Seperti diberitakan sebelumnya, TINS mengantongi laba bersih Rp908,78 miliar sepanjang Januari sampai dengan September 2024 sejalan dengan moncernya pendapatan perusahaan.
Berdasarkan Laporan Keuangan per 30 September 2024, pendapatan TINS tercatat naik 29,43% year-on-year (YoY) dari Rp6,37 triliun menjadi Rp8,25 triliun per kuartal III/2024.
Di sisi operasional, TINS membukukan kenaikan volume produksi bijih timah dan logam timah yang berimbas terhhadap kenaikan volume penjualan.
Sampai dengan kuartal III/2024, TINS mencatat produksi bijih timah sebesar 15.189 ton atau naik 36% dibanding periode yang sama tahun sebelumnya 11.201 ton.
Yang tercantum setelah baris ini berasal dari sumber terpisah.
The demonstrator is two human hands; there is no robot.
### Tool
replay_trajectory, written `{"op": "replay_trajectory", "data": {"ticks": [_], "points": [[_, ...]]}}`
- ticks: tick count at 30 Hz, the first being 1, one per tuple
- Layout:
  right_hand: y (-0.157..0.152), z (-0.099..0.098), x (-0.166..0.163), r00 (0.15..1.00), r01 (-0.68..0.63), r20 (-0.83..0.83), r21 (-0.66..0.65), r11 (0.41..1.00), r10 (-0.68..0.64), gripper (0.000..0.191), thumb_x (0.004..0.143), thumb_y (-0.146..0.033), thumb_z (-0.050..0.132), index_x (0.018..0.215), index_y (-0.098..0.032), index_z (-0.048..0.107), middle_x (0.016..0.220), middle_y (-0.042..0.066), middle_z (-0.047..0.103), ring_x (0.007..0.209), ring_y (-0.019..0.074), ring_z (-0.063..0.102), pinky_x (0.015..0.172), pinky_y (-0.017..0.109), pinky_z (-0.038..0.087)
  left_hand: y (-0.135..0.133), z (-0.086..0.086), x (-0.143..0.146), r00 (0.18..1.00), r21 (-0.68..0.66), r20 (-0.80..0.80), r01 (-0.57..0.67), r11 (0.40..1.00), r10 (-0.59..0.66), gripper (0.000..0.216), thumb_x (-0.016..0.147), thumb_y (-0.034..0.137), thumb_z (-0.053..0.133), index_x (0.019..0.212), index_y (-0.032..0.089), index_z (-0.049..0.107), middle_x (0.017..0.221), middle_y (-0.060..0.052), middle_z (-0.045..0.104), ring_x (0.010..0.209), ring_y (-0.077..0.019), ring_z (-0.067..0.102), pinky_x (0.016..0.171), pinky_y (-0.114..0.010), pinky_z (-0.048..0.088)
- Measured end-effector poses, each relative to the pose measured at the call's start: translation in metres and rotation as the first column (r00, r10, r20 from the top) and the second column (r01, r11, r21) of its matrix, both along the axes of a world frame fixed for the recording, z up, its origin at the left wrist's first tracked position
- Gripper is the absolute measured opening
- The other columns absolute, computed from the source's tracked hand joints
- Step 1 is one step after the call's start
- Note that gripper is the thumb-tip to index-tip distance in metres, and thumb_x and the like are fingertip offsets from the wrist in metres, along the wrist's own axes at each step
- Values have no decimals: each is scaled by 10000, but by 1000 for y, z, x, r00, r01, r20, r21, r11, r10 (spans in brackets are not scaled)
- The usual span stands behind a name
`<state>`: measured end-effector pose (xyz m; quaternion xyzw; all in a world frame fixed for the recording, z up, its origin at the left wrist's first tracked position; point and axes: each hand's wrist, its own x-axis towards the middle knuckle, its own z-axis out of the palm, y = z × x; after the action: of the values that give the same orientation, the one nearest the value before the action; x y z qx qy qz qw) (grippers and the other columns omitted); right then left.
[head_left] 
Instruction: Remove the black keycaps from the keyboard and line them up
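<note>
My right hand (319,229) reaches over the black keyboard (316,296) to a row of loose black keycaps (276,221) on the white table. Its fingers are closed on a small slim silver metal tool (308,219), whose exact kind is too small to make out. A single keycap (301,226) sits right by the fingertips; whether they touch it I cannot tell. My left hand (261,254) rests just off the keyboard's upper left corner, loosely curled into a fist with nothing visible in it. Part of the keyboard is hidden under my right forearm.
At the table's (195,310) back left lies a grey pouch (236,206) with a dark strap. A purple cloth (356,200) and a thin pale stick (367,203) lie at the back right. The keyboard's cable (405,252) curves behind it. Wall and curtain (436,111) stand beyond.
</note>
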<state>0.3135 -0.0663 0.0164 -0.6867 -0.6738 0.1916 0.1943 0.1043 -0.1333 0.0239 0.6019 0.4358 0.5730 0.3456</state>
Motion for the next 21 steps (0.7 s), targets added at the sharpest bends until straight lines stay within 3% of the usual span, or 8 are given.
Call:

Adapun, produksi logam naik 25% YoY menjadi 14.440 ton dari 11.540 ton. Sementara itu, volume penjualan logam timah naik 21% menjadi 13.441 ton dibandingkan dengan periode yang sama tahun sebelumnya sebesar 11.100 ton.
Dalam 9 bulan 2024, TINS mencatatkan ekspor timah sebesar 91% dengan negara tujuan ekspor utama meliputi Singapura 16%, Korea Selatan 15%, India 11%, Jepang 10%, Amerika Serikat 9%, dan Belanda 8%.
Di sisi lain, harga pokok pendapatan TINS naik sebesar 4,5% YoY dari Rp5,79 triliun menjadi Rp6,05 triliun pada 9 bulan 2024. Dengan demikian, TINS membukukan laba usaha sebesar Rp1,42 triliun dan EBITDA sebesar Rp2,08 triliun atau melonjak 194% dari 9 bulan 2023.
Laba bersih TINS itu berbalik positif dari rugi bersih Rp87,45 miliar pada Januari-September 2023. Alhasil, laba per saham TINS meningkat dari minus Rp12 menjadi Rp122.
Disclaimer: berita ini tidak bertujuan mengajak membeli atau menjual saham. Keputusan investasi sepenuhnya ada di tangan pembaca. Bisnis.com tidak bertanggung jawab terhadap segala kerugian maupun keuntungan yang timbul dari keputusan investasi pembaca.